House Bill 2470 essentially would make it easier to get a vaccine exemption by changing the current language of the relevant Arizona law. This certainly won’t help increase vaccination rates and could lower them, making the low vaccine coverage problem and the risk of disease outbreaks even worse. This is also exactly opposite to what is being considered in the Washington state legislature as described in this KING 5 news segment:
Speaking of worsening problems. Doctors are already overloaded with paperwork, spending, based on a study I covered for Forbes, around two-thirds of their precious time shuffling and filling out forms. Well, doctors in Arizona, get ready for potentially more paperwork.

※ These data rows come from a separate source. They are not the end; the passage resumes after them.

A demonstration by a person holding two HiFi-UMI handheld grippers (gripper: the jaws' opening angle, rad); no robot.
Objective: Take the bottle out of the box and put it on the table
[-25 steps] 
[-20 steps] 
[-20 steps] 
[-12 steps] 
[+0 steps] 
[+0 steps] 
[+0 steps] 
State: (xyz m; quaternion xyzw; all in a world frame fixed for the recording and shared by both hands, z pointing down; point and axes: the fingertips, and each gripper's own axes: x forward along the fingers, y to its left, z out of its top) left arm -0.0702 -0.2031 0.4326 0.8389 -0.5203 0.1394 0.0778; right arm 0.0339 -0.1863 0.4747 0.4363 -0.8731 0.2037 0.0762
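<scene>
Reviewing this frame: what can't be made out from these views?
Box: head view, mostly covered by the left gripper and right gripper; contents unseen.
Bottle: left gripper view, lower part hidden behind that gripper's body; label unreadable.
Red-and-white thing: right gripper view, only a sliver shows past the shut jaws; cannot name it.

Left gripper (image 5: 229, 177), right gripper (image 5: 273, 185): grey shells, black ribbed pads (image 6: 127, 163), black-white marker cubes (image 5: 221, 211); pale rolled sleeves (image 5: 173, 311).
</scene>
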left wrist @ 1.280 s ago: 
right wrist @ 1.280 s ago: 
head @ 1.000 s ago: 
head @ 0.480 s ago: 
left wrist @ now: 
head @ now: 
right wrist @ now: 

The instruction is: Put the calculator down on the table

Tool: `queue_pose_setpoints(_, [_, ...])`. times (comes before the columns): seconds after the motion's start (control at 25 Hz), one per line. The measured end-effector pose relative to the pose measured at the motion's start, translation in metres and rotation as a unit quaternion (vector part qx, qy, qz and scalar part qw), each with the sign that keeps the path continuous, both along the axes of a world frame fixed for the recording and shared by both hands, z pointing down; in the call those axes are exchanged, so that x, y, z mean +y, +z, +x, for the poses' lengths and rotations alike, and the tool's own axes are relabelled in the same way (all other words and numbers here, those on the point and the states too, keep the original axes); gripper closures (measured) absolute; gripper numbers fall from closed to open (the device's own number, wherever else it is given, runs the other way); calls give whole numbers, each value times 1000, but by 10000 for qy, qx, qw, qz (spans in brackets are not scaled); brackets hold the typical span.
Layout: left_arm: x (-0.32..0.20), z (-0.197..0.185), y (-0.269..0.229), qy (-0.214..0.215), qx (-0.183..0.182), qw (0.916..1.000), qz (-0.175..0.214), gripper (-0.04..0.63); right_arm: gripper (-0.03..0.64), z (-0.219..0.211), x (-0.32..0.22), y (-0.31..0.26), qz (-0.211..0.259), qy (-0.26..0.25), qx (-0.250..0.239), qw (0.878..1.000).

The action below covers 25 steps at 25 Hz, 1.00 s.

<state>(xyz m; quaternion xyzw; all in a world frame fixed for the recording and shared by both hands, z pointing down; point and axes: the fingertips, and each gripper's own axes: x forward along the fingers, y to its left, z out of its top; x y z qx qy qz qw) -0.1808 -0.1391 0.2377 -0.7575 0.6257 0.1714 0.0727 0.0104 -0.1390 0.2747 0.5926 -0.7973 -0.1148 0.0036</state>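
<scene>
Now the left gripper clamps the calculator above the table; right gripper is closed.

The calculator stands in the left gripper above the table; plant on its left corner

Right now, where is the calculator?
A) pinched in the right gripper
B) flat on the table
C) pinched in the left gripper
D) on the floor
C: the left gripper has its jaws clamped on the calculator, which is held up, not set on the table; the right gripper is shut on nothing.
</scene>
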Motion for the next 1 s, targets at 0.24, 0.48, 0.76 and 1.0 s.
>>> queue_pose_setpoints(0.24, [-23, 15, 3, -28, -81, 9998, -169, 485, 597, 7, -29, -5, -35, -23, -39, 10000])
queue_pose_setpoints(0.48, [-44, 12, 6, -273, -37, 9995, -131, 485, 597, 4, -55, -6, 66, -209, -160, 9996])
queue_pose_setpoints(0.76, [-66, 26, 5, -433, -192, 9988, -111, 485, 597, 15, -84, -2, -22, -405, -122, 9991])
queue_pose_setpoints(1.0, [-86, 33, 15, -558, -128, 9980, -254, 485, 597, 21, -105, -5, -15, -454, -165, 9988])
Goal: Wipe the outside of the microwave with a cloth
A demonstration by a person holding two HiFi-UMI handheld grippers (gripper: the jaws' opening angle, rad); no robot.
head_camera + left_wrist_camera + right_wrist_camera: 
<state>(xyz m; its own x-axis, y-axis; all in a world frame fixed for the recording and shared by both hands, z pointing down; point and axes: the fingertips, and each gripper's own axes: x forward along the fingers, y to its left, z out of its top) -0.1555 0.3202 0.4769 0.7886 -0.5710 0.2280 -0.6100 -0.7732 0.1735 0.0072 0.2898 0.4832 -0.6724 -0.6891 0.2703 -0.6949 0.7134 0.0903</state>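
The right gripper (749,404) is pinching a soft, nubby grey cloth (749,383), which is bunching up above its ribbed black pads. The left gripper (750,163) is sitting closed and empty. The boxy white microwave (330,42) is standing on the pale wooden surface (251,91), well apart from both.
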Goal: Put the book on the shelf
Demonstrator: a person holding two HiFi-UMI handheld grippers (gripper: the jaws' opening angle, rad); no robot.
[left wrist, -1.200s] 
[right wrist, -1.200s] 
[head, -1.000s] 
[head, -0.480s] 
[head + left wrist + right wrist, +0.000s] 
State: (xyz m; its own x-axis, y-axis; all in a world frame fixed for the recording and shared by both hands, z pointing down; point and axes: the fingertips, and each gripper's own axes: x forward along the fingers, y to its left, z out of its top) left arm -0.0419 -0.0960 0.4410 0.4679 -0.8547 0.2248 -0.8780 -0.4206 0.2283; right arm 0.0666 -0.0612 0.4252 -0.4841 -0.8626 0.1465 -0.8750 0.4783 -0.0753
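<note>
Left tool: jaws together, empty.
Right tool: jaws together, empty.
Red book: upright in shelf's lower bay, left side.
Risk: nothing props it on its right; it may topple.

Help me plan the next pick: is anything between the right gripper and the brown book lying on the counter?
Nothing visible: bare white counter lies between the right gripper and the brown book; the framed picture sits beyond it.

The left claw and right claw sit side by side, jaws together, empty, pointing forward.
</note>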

House Bill 2471 would require doctors and other health professionals to provide more information about vaccines, beyond what they already provide, before administering a vaccine. Legitimate scientific and health organizations like the National Library of Medicine, the National Institutes of Health, the Food and Drug Administration, the CDC, and the World Health Organization, already provide a plethora of information on vaccine, and there is something called the Internet that allows you to access this information. Plus, you can always ask your doctor or pharmacist for such information if you so desire. Requiring your doctor to provide additional information as a routine will create more paperwork and potentially more litter.
Moreover, why make this requirement for vaccination, an intervention that has abundance of scientific evidence supporting its efficacy and safety, and not other health interventions? For example, a New England Journal of Medicine study estimated that around 23,000 emergency departments occur in the U.S. every year due to adverse events related to dietary supplements. As I have written previously for Forbes, studies have found unapproved ingredients in a number of different supplements.
House Bill 2472 also has the potential of adding more problems. This bill wants to give patients the option of getting an antibody titer test to check for immunity before a vaccine is administered. The trouble is antibody tests certainly are not perfect measures of immunity. They only test what may be in your blood that specific day and not in the future. False positives are possible, especially for diseases that are rare, because others have been vaccinated. For example, other viruses can lead to a positive IgM test for rubella. False negatives are also possible. Your test can be negative, even if you are protected. Then, there’s the cost of these additional tests.
If vaccination rates remain where they are at based on the CDC survey or worse get even lower, Arizona could very well be a sequel of what’s currently occurring in Washington. And as is often is the case with movies, the sequel could be worse.